> **To do**: When the line containing "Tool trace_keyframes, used" appears in the entries below, begin printing there and stop after the line containing "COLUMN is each"; print each of those lines exactly and no other line.
::: Task data :::
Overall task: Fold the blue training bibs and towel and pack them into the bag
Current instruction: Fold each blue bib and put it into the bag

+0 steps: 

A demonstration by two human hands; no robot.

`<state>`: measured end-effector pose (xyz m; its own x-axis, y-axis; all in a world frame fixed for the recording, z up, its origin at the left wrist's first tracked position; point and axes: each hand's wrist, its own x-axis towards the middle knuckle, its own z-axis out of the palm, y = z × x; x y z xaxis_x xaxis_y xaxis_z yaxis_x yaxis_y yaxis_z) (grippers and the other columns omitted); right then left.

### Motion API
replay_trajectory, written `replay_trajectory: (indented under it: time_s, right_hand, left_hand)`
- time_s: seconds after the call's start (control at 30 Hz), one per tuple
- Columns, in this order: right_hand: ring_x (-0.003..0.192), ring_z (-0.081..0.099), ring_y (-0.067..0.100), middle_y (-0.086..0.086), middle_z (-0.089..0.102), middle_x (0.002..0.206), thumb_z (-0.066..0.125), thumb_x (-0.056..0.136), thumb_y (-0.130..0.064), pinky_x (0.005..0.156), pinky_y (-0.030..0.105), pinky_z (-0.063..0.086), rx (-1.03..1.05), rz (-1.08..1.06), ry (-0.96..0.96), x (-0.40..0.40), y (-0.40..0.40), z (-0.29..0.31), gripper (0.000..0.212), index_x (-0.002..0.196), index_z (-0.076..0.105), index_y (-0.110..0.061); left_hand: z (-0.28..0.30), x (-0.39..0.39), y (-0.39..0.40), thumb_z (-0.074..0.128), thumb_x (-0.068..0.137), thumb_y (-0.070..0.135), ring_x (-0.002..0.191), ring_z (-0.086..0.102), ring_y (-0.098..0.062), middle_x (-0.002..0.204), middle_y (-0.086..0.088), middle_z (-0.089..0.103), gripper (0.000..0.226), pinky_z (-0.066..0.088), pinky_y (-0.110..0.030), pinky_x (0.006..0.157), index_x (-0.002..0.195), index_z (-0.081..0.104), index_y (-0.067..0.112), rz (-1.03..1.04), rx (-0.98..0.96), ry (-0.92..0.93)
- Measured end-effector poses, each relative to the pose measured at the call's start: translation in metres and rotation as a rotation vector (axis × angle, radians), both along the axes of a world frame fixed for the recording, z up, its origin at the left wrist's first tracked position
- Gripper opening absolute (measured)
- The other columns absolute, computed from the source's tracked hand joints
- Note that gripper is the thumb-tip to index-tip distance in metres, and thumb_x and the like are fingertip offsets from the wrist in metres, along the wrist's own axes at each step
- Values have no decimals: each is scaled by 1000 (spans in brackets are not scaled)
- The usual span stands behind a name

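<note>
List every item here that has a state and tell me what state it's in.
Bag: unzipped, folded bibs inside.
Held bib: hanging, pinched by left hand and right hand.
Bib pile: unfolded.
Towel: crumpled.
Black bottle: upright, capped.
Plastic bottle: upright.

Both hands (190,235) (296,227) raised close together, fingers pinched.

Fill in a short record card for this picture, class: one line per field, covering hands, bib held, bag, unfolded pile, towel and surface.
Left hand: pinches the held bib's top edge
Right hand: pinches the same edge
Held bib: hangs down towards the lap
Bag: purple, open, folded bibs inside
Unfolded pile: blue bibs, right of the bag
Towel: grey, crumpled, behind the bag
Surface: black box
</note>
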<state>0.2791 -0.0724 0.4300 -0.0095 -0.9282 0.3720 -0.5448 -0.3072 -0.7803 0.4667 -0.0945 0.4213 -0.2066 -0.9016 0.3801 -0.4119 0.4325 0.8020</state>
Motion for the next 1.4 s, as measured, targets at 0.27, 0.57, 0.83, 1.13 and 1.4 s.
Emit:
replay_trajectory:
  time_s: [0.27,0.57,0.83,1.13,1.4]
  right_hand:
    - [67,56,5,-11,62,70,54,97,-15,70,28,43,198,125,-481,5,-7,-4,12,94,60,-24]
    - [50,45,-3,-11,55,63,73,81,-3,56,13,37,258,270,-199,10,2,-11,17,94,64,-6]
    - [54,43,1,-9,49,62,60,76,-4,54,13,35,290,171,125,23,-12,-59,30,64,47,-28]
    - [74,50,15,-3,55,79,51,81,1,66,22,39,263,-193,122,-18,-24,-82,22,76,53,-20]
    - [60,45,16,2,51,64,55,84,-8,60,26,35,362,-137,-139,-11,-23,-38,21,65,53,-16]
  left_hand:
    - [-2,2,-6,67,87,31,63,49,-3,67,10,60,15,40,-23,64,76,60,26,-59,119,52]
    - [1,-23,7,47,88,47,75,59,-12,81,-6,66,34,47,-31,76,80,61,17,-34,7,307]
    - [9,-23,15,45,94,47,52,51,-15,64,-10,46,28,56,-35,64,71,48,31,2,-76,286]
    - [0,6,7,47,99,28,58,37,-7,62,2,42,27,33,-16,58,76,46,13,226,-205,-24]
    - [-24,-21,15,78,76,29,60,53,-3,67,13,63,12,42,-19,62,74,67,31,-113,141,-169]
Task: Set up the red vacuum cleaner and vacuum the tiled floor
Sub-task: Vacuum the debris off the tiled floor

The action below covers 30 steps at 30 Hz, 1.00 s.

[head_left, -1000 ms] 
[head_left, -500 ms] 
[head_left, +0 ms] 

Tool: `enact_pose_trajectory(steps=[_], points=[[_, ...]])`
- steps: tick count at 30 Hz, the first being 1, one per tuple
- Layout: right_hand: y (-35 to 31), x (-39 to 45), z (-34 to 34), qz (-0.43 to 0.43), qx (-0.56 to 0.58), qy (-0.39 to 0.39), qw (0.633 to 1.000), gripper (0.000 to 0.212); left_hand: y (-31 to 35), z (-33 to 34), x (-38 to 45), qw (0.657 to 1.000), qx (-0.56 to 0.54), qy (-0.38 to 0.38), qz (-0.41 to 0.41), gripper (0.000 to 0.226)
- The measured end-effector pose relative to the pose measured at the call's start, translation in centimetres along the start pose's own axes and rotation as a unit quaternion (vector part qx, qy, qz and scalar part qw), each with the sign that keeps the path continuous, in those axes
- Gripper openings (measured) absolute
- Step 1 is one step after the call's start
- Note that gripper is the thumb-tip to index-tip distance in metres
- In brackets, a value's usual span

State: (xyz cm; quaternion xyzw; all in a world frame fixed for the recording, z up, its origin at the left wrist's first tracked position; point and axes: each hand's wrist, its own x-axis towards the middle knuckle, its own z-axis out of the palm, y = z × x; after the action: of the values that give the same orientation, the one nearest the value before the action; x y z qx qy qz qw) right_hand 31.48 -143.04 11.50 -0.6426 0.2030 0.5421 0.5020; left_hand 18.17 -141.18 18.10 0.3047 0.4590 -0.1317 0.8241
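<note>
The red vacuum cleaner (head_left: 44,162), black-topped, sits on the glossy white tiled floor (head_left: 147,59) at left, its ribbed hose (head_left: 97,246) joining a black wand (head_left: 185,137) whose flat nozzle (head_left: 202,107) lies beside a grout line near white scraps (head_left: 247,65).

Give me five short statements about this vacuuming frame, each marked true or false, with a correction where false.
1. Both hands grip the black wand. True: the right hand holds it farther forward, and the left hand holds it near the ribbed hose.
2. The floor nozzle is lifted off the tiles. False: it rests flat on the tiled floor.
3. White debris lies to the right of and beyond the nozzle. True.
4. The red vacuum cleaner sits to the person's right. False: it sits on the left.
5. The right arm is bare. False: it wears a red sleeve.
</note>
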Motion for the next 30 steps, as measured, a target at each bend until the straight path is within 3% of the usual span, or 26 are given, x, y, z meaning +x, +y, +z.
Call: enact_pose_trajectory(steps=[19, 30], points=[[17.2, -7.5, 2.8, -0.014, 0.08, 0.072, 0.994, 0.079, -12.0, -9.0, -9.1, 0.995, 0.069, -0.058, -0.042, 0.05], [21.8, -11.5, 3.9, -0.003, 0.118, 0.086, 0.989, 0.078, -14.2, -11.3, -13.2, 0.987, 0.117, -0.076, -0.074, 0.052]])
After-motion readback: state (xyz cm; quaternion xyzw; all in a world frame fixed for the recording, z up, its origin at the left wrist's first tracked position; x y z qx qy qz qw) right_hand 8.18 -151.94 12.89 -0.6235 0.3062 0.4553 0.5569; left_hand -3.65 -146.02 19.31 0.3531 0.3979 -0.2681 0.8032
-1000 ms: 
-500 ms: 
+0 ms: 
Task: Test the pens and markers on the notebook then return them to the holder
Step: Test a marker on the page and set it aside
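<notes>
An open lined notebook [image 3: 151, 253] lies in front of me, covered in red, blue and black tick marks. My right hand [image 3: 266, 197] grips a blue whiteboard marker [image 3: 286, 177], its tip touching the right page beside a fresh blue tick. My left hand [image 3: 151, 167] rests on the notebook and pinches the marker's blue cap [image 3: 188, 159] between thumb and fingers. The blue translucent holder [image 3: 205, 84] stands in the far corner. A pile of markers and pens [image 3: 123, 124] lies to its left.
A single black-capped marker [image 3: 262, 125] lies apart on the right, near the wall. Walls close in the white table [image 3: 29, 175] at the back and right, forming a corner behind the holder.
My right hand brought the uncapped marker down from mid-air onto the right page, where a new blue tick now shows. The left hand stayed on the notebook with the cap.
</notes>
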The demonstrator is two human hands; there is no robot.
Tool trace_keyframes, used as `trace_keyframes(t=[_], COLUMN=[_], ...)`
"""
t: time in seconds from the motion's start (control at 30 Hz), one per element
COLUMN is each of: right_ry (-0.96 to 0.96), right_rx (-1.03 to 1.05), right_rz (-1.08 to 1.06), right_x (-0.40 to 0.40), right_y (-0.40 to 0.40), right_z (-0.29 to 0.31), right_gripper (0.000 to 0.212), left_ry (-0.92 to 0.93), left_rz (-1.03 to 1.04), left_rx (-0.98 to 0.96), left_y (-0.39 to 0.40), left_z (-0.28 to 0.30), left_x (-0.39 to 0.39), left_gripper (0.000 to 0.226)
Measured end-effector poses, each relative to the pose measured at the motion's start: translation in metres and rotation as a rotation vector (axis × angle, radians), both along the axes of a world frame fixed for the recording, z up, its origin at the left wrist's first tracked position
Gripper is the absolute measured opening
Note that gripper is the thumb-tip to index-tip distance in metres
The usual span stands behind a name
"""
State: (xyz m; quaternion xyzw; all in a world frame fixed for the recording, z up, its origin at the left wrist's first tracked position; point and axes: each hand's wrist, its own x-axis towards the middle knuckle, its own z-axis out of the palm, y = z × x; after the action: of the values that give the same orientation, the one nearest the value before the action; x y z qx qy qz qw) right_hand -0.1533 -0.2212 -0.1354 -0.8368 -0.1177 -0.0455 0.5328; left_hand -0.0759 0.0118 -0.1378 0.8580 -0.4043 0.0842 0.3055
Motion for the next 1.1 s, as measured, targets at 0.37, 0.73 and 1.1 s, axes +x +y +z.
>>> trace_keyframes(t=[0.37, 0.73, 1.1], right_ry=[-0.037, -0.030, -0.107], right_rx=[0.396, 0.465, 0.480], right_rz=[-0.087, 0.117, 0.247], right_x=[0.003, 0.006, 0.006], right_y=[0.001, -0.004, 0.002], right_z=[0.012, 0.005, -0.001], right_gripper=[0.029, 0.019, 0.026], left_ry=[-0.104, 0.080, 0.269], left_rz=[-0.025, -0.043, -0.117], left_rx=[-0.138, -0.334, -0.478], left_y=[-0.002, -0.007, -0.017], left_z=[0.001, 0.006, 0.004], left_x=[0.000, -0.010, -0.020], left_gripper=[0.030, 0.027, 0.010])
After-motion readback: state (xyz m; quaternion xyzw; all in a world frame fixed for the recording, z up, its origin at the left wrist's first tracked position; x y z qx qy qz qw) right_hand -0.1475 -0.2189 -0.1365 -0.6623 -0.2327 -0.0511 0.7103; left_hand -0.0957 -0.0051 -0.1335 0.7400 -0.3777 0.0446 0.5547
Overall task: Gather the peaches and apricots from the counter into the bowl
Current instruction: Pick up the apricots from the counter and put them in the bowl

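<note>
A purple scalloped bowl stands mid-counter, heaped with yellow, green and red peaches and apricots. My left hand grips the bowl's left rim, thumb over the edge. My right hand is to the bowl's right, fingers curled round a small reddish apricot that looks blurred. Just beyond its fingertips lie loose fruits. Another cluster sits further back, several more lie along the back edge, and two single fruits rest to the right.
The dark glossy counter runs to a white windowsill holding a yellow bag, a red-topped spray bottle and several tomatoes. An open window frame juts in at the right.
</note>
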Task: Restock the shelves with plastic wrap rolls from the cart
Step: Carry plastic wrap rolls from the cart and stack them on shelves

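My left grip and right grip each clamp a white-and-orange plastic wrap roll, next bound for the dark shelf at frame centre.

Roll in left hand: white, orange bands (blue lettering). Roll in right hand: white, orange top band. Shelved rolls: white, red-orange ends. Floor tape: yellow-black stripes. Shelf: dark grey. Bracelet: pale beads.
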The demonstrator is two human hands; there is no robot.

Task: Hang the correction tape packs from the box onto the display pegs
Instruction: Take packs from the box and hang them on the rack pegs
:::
> **Solved exercise**:
Tool trace_keyframes, used as `trace_keyframes(t=[_], COLUMN=[_], ...)`
"""
t: time in seconds from the motion's start (control at 30 Hz), one per element
COLUMN is each of: right_ry (-0.96 to 0.96), right_rx (-1.03 to 1.05), right_rz (-1.08 to 1.06), right_x (-0.40 to 0.40), right_y (-0.40 to 0.40), right_z (-0.29 to 0.31), right_gripper (0.000 to 0.212), left_ry (-0.92 to 0.93), left_rz (-1.03 to 1.04), left_rx (-0.98 to 0.96), left_y (-0.39 to 0.40), left_z (-0.28 to 0.30), left_x (-0.39 to 0.39), left_gripper (0.000 to 0.226)

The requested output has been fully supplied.